● **Problem description**
Word for word, restate the lines from the start of the data below through the line containing "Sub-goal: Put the".

● **Information shown**
====

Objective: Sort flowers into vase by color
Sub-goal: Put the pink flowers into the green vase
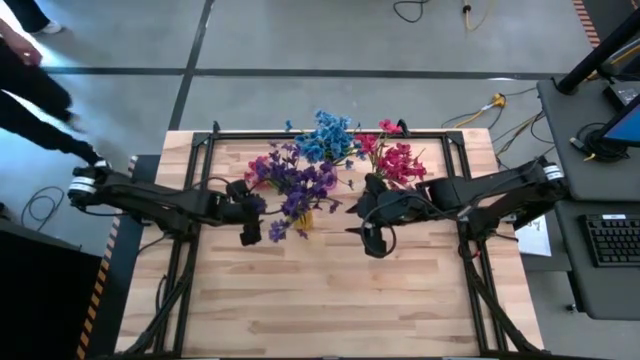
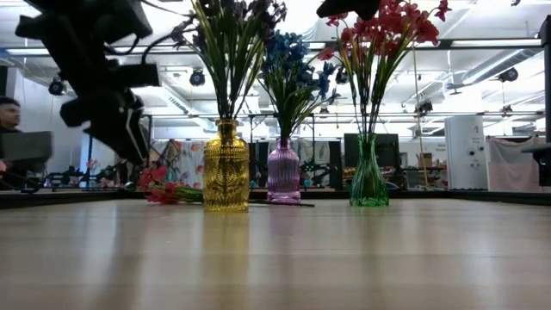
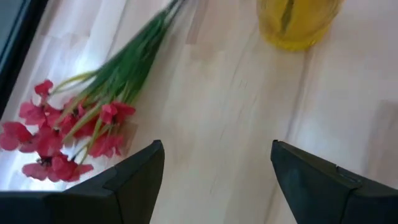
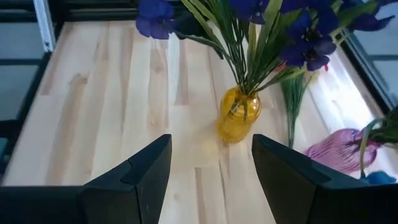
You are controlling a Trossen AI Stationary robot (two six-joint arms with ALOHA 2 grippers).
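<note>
Left hand (image 3: pixel 214 180): released, fingers apart, empty, above the counter (image 3: pixel 236 124).
Red flowers (image 3: pixel 68 134): lying flat on the counter, just ahead of the left hand and to one side, stems toward the yellow vase (image 3: pixel 297 22).
Right hand (image 4: pixel 211 174): released, empty, facing the yellow vase.

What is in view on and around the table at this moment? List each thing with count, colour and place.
yellow vase: one, amber glass, table's far middle, holds purple flowers
pink vase: one, beside the yellow one, holds blue flowers
green vase: one, clear green, on the right arm's side, holds red-pink flowers
loose red-pink sprig: one bunch, green stems, lying flat on the table beside the yellow vase
table: one, light wood
keyboard: one, black, desk right of the table
person: one, seated beyond the table in the low view
left gripper: open, above the loose sprig
right gripper: open, facing the yellow vase
</note>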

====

● **Task answer**
Objective: Sort flowers into vase by color
Sub-goal: Put the pink flowers into the green vase

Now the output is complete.